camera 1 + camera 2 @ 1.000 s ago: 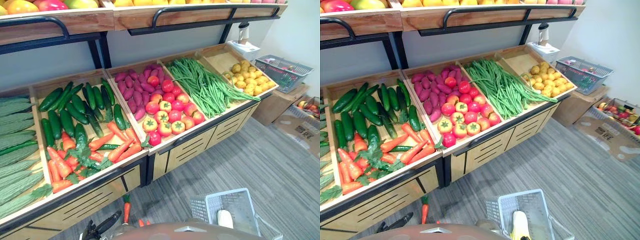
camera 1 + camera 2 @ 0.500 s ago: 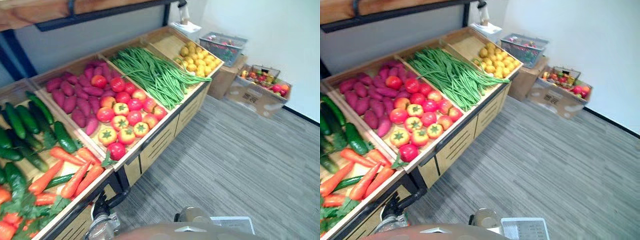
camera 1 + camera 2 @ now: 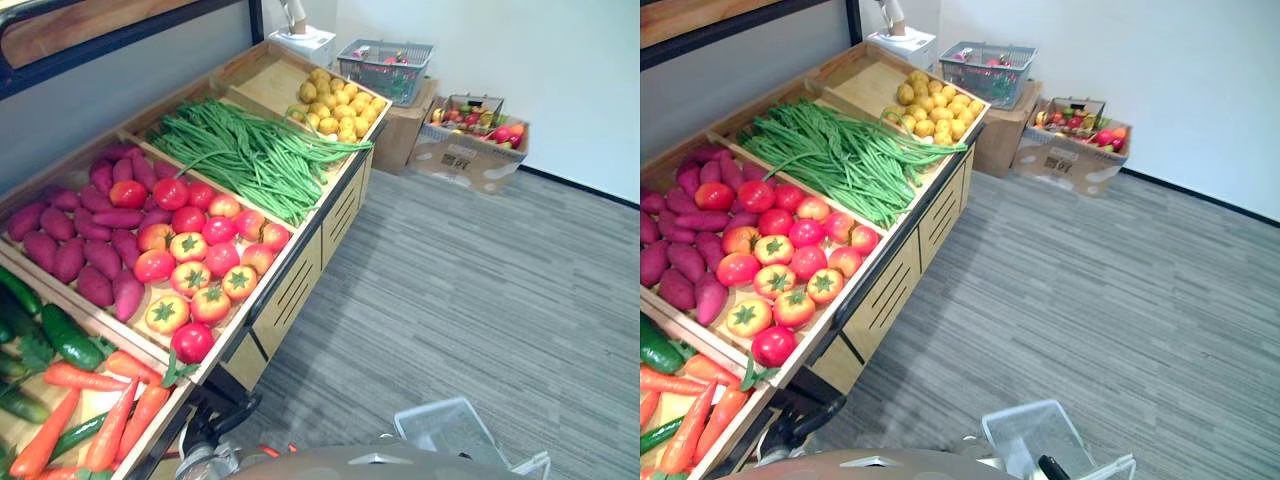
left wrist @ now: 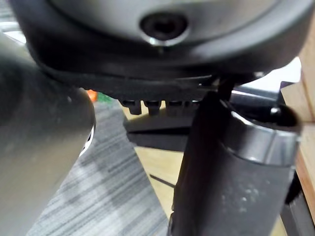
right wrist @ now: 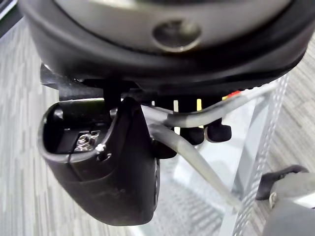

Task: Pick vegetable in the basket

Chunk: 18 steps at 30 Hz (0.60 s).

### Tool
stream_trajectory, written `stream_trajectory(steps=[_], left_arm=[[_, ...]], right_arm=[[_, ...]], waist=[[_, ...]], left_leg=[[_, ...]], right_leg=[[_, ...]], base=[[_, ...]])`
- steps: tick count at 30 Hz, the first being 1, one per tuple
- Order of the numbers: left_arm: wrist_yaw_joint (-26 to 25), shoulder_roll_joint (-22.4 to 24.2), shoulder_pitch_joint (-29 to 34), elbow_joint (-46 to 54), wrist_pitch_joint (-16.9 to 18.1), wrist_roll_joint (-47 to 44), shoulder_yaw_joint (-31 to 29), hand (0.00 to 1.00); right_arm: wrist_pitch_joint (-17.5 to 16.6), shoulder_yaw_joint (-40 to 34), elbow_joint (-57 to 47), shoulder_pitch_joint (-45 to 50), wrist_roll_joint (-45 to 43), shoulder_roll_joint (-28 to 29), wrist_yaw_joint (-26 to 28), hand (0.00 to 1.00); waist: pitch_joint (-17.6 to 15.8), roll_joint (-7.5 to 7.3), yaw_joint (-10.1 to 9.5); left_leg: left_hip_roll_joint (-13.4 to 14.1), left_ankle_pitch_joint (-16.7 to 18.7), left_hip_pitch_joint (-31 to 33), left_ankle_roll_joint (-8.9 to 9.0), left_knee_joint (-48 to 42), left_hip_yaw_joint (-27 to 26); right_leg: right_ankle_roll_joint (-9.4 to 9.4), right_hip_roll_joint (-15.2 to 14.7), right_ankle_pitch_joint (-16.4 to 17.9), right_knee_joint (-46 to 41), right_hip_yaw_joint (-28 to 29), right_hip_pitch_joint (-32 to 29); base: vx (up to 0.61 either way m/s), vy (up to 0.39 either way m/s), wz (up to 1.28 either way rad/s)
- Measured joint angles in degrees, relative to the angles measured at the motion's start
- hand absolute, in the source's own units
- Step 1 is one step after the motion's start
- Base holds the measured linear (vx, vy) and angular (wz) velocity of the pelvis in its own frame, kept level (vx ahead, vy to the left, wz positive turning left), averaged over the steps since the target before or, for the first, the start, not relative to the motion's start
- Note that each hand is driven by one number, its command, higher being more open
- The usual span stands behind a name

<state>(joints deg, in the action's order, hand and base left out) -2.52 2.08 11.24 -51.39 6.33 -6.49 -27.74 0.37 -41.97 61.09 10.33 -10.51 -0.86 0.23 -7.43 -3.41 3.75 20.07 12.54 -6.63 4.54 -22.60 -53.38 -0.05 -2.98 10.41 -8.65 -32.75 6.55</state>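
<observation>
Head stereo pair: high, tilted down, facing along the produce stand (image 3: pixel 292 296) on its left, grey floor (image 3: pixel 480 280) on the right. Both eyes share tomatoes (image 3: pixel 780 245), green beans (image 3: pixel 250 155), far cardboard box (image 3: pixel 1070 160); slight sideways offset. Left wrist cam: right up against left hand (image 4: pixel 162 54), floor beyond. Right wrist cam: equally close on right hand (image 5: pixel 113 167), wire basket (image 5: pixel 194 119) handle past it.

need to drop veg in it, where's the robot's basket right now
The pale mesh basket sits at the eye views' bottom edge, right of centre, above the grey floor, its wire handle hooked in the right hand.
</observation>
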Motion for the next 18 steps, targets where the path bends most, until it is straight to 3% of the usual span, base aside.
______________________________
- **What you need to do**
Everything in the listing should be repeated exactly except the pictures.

- **Answer to this exercise**
camera 1 + camera 2 @ 1.000 s ago: 
camera 1 + camera 2 @ 0.500 s ago: 
camera 1 + camera 2 @ now: 
left wrist @ now: 
right wrist @ now: 

Task: Pick vegetable in the basket

Chunk: 18 steps at 30 Hz (0.60 s).

### Tool
stream_trajectory, written `stream_trajectory(steps=[_], left_arm=[[_, ...]], right_arm=[[_, ...]], waist=[[_, ...]], left_leg=[[_, ...]], right_leg=[[_, ...]], base=[[_, ...]])`
- steps: tick count at 30 Hz, the first being 1, one per tuple
- Order of the numbers: left_arm: wrist_yaw_joint (-26 to 25), shoulder_roll_joint (-22.4 to 24.2), shoulder_pitch_joint (-29 to 34), elbow_joint (-46 to 54), wrist_pitch_joint (-16.9 to 18.1), wrist_roll_joint (-47 to 44), shoulder_yaw_joint (-31 to 29), hand (0.00 to 1.00); right_arm: wrist_pitch_joint (-17.5 to 16.6), shoulder_yaw_joint (-40 to 34), elbow_joint (-57 to 47), shoulder_pitch_joint (-45 to 50), wrist_roll_joint (-45 to 43), shoulder_roll_joint (-28 to 29), wrist_yaw_joint (-26 to 28), hand (0.00 to 1.00); waist: pitch_joint (-17.6 to 15.8), roll_joint (-7.5 to 7.3), yaw_joint (-10.1 to 9.5); left_leg: left_hip_roll_joint (-13.4 to 14.1), left_ankle_pitch_joint (-16.7 to 18.7), left_hip_pitch_joint (-31 to 33), left_ankle_roll_joint (-8.9 to 9.0), left_knee_joint (-48 to 42), left_hip_yaw_joint (-27 to 26); right_leg: right_ankle_roll_joint (-9.4 to 9.4), right_hip_roll_joint (-15.2 to 14.7), right_ankle_pitch_joint (-16.4 to 17.9), right_knee_joint (-46 to 41), right_hip_yaw_joint (-28 to 29), right_hip_pitch_joint (-32 to 29); base: vx (up to 0.61 either way m/s), vy (up to 0.39 either way m/s), wz (up to 1.28 either way rad/s)
- Measured joint angles in degrees, relative to the angles measured at the motion's start
- hand absolute, in the source's own units
- Step 1 is one step after the motion's start
- Base holds the measured linear (vx, vy) and angular (wz) velocity of the pelvis in its own frame, kept level (vx ahead, vy to the left, wz positive turning left), averaged over the steps since the target before or, for the first, the start, not relative to the motion's start
- Note that each hand is driven by one number, its command, higher being more open
- The usual span stands behind a name

<state>(joints deg, in the action's order, hand and base left out) -2.52 2.08 11.24 -51.39 6.33 -6.49 -27.74 0.37 -41.97 61.09 10.33 -10.51 -0.86 0.23 -7.43 -3.41 3.75 20.07 12.54 -6.63 4.54 -22.60 -53.38 -0.05 -2.98 10.41 -8.65 -32.75 6.55</state>
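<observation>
Head stereo pair: high, tilted down, facing along the produce stand (image 3: pixel 292 296) on its left, grey floor (image 3: pixel 480 280) on the right. Both eyes share tomatoes (image 3: pixel 780 245), green beans (image 3: pixel 250 155), far cardboard box (image 3: pixel 1070 160); slight sideways offset. Left wrist cam: right up against left hand (image 4: pixel 162 54), floor beyond. Right wrist cam: equally close on right hand (image 5: pixel 113 167), wire basket (image 5: pixel 194 119) handle past it.

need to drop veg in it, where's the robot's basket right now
The pale mesh basket sits at the eye views' bottom edge, right of centre, above the grey floor, its wire handle hooked in the right hand.
</observation>
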Motion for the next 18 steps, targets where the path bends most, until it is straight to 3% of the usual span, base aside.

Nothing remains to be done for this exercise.